◆ **REQUIREMENT**
The job is to output exactly the lines that run from the start of the entries through the line containing "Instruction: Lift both", pictures omitted.

[Stored items from a collection]
======
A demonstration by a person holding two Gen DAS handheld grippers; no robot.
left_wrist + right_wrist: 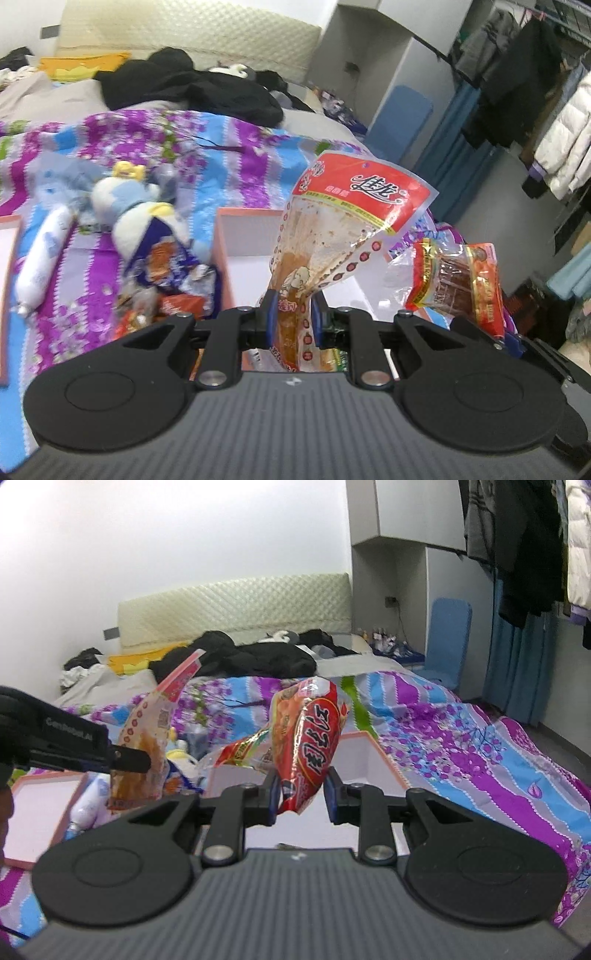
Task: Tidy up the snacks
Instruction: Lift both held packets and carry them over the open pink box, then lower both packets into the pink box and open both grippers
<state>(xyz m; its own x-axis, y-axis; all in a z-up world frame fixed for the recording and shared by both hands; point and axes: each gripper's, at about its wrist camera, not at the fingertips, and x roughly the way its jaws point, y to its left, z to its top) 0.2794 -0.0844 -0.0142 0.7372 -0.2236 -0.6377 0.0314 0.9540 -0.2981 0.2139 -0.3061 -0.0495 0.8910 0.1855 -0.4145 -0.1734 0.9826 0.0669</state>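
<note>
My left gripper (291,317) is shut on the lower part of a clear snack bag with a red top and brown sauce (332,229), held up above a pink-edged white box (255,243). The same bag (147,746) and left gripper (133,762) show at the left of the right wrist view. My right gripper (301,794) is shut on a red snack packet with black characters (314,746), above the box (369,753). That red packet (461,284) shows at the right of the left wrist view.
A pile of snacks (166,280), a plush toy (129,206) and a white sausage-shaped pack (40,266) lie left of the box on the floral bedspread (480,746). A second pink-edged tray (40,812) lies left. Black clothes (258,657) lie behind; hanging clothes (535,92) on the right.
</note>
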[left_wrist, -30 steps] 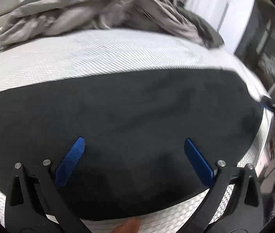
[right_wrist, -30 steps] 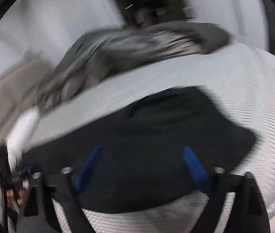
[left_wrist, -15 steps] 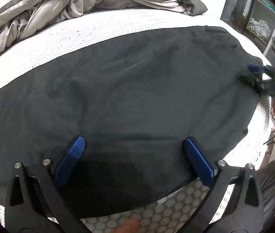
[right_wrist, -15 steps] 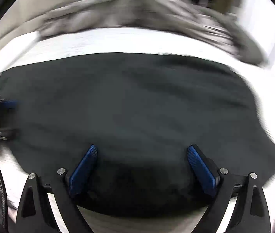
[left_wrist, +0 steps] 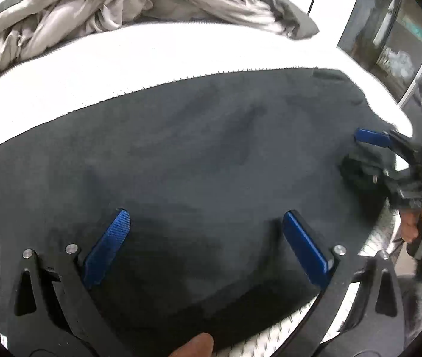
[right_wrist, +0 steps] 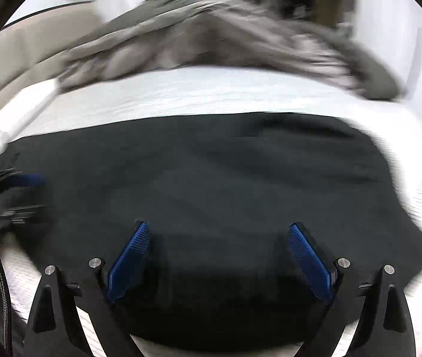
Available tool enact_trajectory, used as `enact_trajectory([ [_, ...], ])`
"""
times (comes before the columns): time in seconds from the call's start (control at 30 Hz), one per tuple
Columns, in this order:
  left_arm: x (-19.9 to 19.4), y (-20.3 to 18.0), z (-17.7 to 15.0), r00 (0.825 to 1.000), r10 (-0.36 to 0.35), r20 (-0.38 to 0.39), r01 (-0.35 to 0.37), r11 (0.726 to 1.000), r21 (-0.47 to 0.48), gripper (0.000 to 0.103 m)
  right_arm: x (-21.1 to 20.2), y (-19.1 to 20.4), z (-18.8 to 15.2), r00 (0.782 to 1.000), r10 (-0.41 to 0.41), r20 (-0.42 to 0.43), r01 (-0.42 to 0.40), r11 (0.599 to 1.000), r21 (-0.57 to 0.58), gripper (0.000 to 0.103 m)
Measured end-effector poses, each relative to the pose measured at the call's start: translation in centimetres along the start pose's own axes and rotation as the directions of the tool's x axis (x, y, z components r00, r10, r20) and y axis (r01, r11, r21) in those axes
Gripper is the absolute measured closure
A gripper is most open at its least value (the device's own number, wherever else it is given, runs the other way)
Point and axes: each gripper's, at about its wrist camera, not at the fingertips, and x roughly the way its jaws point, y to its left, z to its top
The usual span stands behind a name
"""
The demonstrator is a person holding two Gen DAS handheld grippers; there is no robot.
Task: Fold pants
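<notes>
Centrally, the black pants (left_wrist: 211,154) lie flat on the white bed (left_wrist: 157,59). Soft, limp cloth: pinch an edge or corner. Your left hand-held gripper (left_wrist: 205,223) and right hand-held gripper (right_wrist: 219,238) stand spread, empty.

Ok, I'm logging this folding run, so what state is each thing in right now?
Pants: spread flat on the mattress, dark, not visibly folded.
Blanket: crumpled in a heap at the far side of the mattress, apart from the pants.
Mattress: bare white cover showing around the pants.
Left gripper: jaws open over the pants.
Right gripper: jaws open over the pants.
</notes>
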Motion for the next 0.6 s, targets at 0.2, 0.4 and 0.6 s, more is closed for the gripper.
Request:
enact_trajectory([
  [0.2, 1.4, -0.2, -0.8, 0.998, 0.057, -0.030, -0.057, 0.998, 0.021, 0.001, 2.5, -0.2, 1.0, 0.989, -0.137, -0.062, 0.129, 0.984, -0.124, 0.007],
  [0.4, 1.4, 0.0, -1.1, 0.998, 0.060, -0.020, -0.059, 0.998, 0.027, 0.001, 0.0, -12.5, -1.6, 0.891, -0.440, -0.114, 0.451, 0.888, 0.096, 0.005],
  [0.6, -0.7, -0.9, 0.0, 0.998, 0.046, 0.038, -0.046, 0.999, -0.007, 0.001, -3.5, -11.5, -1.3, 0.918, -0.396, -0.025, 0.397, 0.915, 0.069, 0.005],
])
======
◆ **WRITTEN ANSWER**
A demonstration by a person holding two Gen DAS handheld grippers; no robot.
left_wrist + right_wrist: 
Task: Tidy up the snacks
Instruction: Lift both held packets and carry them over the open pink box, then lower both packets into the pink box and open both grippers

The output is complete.